Tuesday, August 31, 2010

The end of Training!

Well its finally happened, I’ve run out of time to train. Since April I’ve biked 1200 miles, and hiked over 150 miles and on Sat I leave for East Africa.

Am I really ready? I think so, but there are still the big unknowns:
Will I acclimate to the altitude above 12,000 feet or develop altitude sickness?
Can I avoid traveler’s diarrhea?
Do I have the stamina and knees to climb for 5 days straight?
Do I have the right gear so my layers keep me cool at the start and warm at the top, but I avoid getting too hot?
If I make it to the summit, will my knees hold up on the 14 mile, 9000 ft descent on day 5 and the 5000 ft 9 mile descent on day 6?
Will the unexpected rain in East Africa this week cause heavy snow cover on the mountain that will limit the climb?
After 30 days in East Africa, will I avoid malaria?

Stay tuned, I’ll post the answers in three weeks!

To pole or not to pole?

The tour group that arranges climbs of Mt. Kilimanjaro strongly recommends that climbers use trekking poles (similar to cross country poles) to help with the climb and especially the descent.

The negative for the poles is I never used them and feel having my arms free for balance is important. Also carrying the poles means carrying extra weight, and the less I need to carry the better. Initially I was not planning on using them, after all they are nicknamed “yuppie poles” (what could be worse than a Yuppie!), in part because they became popular in the 1990’s.

However, the biggest positive for the trekking poles is that they help relieve force on the knees, and my knees are clearly a concern. They also can help with balance on the steeper parts of the climb.

My colleague Birgit Priest encouraged me to try them, so this weekend I used them on both of my 12 miles hikes on Sat and Sun. Although my right knee has occasionally caused me concern, this weekend my left knee was pretty painful on the descents. But with the poles I could shift my weight and on the final 1000 ft decent form Bear Mt., I was pain free. So tomorrow I’m off to REI to pick up the poles.
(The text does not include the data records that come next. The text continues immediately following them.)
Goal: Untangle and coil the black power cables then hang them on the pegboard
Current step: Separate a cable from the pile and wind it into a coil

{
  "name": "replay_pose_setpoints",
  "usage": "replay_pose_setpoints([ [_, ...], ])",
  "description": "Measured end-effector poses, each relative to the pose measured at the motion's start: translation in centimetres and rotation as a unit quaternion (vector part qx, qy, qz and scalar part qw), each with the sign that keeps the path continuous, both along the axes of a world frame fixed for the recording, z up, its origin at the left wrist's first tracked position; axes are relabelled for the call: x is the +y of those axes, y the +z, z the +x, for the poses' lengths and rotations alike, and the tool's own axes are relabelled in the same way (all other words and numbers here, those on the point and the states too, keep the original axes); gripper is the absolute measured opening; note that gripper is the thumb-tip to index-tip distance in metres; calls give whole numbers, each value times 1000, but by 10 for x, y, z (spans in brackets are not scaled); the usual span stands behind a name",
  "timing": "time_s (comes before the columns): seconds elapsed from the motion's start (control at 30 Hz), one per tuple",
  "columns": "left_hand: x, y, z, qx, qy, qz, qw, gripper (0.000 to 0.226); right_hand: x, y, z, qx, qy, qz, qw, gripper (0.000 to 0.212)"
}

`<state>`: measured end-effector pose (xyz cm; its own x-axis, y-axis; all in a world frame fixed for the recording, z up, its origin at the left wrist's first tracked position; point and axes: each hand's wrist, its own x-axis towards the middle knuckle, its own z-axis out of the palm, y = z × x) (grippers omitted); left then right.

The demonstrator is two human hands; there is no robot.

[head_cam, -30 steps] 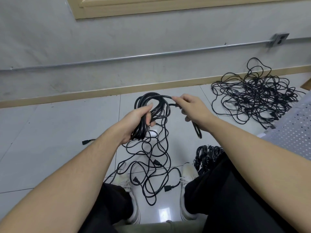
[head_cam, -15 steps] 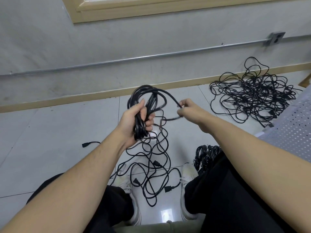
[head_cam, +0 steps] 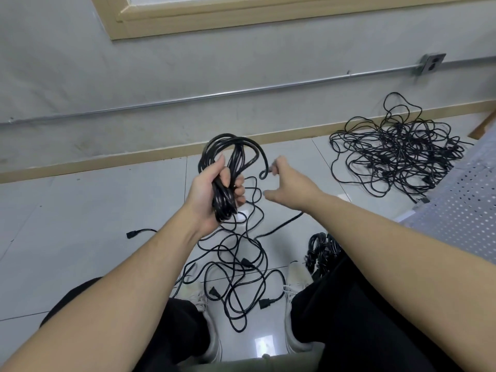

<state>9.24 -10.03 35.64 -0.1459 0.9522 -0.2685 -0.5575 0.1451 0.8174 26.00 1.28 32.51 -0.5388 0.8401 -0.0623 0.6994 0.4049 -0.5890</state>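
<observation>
My left hand (head_cam: 212, 191) grips a bundle of black power cable loops (head_cam: 233, 149), held up in front of me. From the bundle, loose cable (head_cam: 236, 275) trails down into a tangle on the floor tiles between my shoes. Just right of the loops is my right hand (head_cam: 291, 182), fingers stretched out and thumb spread apart. Its blurred fingertips are at the cable's curled end (head_cam: 264, 174), and no grip shows. A white perforated pegboard (head_cam: 461, 213) lies at the right edge.
A large tangle of black cables (head_cam: 397, 157) lies on the floor at the back right, near the wall. A small coiled bundle (head_cam: 320, 248) sits by my right knee. A loose plug (head_cam: 132, 233) lies left. A conduit and outlet box (head_cam: 429, 64) run along the wall.
My right hand has let go of the strand it pinched and spread its fingers. My left hand has lifted the bundle slightly and turned it more upright.
</observation>
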Motion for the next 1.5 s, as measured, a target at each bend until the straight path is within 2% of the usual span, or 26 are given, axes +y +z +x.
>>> replay_pose_setpoints([
  [0.07,0,0,1,-1,-6,-1,1000,56,-9,-3,-8,112,41,-81,990,42],
  [0.17,1,1,-4,-13,3,2,1000,56,-14,4,-12,239,-9,-152,959,29],
  [0.27,1,3,-9,24,38,-9,999,56,-13,17,-13,370,-60,-265,888,16],
  [0.33,3,1,-9,81,67,-31,994,57,-15,24,-13,415,-84,-306,852,13],
  [0.4,5,-2,-5,127,82,-51,987,58,-18,28,-14,435,-113,-311,838,12],
  [0.57,6,-11,24,180,52,-51,981,61,-32,28,-26,357,-195,-252,878,18],
  [0.63,9,-14,34,172,46,-48,983,60,-36,34,-30,359,-219,-246,873,20],
  [0.73,9,-14,40,167,39,-73,983,55,-37,43,-33,396,-229,-274,846,26],
  [0.8,7,-12,41,194,29,-81,977,52,-36,41,-34,376,-220,-269,859,45],
  [0.9,6,-9,43,241,-3,-69,968,51,-30,38,-35,318,-205,-215,901,66],
  [0.93,4,-7,44,254,-15,-63,965,52,-28,37,-34,304,-198,-217,906,73],
  [1.0,2,-4,44,261,-44,-54,963,55,-26,39,-30,307,-185,-272,893,76],
  [1.13,-2,-2,38,237,-87,-57,966,52,-23,35,-24,311,-124,-292,896,62],
  [1.27,-4,3,37,143,-141,-37,979,53,-21,37,-21,338,-119,-315,879,56],
  [1.37,-4,4,33,103,-173,-37,979,52,-23,40,-21,323,-109,-261,903,56],
  [1.5,-4,1,35,69,-149,-38,986,32,-21,42,-23,272,-92,-148,946,65],
])
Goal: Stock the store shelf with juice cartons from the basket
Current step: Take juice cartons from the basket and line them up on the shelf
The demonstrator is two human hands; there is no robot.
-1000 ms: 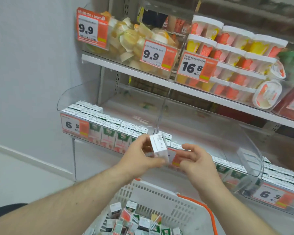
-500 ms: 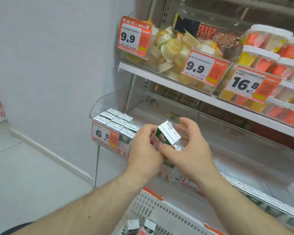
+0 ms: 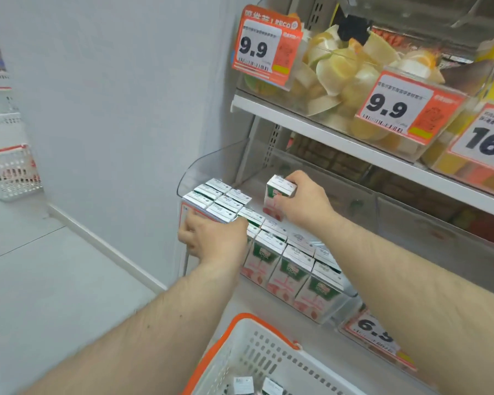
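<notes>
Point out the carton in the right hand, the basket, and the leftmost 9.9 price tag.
carton [image 3: 275, 201], head view, front face.
basket [image 3: 241, 322], head view, orange rim.
9.9 price tag [image 3: 253, 49], head view, printed digits.

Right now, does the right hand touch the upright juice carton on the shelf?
Touching. In the head view the right hand grips the upright juice carton, fingers curled over its top edge, behind the stocked rows.

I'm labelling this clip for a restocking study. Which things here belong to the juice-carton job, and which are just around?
Part of the job:
- juice carton gripped by the right hand
- left hand at the shelved cartons
- clear shelf bin
- basket holding more cartons

Just around:
- cut fruit tubs
- 9.9 price tags
- stacked baskets at far left
</notes>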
Many thanks to Birgit for loaning me a set of poles.

Thursday, August 19, 2010

Vacation or Training?




Last week I had a lovely vacation at Barnegat Light on Long Beach Island at the Jersey Shore. Good weather; every day the ocean was different, it varied from calm to strong waves, warm to cool, clear blue to grey. It was a good time to relax with my wife, Tanya, and daughters, Laura and Emily, and enjoy fresh seafood each evening.

As a consequence, I did not do any hiking along the AT. Still I did keep up my training. Tanya and I started each day with a 2.5 mile walk to the light house and out on the Jetty. Later I did a 20-25 mile bike ride on the island. Since the Island is level, it was interesting to see the effect of the sea breeze, with wind behind me I could maintain 22 miles an hour, but into the sea breeze and I was slowed down to 16 mph. So over the week I was able to ride 125 miles.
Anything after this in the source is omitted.